The Delinquents (1957), Thieves Like Us (1974), and Vincent & Theo (1990)
Robert Altman’s first feature is mostly for completists, but Thieves Like Us (adapted from the same source novel as They Live By Night) and his Van Gogh biography Vincent & Theo are both overlooked masterpieces.
Gregory’s Girl (1984)
A fantastically charming Scottish romance from Local Hero director Bill Forsyth.
Legendary theatre director Peter Brook works behind the camera, adapting his celebrated stage version of Peter Weiss’s play.
Never on Sunday (1960)
American expat Jules Dassin is celebrated most these days for spare noir films like Rififi and The Naked City, but his giddy celebration of Greek culture—and the abundant charms of wife-to-be Melina Mercouri—was a great popular success.
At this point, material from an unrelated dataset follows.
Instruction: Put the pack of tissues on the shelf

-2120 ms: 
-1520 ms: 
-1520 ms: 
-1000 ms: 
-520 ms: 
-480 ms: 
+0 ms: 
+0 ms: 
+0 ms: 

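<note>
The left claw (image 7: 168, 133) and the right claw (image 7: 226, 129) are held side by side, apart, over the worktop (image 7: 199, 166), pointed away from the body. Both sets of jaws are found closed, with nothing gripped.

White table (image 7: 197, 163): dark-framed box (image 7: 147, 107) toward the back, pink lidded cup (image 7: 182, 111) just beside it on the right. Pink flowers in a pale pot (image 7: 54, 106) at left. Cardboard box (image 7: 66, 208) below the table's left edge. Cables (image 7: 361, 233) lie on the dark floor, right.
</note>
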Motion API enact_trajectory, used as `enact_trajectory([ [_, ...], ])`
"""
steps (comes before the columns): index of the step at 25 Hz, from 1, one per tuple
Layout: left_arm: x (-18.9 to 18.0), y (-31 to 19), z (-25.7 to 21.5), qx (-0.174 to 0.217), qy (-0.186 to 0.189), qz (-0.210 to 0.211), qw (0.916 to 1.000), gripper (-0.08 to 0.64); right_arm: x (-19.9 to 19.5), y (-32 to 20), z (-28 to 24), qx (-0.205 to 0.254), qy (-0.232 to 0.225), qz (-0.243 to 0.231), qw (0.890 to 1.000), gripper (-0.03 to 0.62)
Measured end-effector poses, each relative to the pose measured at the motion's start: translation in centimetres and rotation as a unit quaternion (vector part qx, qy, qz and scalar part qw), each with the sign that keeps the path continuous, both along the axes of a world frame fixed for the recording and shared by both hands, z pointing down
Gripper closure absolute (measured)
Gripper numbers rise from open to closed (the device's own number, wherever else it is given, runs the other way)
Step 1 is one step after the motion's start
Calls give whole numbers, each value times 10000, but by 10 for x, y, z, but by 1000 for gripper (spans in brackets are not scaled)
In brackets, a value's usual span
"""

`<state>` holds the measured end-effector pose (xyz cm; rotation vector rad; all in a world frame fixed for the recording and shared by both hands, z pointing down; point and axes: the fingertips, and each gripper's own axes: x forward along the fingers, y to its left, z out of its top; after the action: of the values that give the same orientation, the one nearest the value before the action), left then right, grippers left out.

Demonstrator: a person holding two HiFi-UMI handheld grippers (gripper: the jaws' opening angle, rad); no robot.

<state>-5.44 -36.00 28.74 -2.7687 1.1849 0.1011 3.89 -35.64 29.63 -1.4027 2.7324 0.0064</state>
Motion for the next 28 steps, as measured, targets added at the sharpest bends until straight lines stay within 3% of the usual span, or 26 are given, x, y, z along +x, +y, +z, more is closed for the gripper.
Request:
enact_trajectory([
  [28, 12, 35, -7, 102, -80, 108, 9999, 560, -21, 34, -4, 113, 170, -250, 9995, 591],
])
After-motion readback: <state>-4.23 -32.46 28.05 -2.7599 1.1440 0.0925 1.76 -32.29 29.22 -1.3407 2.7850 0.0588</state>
Odds Against Tomorrow (1959)
No relation to Nathaniel Rich’s widely reviewed new novel, this is a taut heist thriller with gripping performances by Robert Ryan, Shelley Winters, Gloria Grahame, Ed Begley and Harry Belafonte.
Stardust Memories (1980)
Elegantly bridging the gap between Woody Allen’s comedies and his “serious” films, the story of a director looking back on his films—and implicitly ahead to the next ones—features the classic scene in which space aliens express their preference for Allen’s “early, funny ones.”
Update, 10:36 p.m.: Joris Evers of Netflix writes in to say that Netflix often licenses movies on an exclusive basis and sometimes chooses not to renew less watched titles. He also notes that many of the movies expiring at midnight were part of a deal Netflix had with Epix.
* Correction, May 1, 1:07 p.m.: This post previously stated that these titles would become exclusively available on Warner Archive Instant. A spokesperson for Warner Bros. tells Slate that the films being removed from Netflix’s streaming service do not belong to Warner Bros.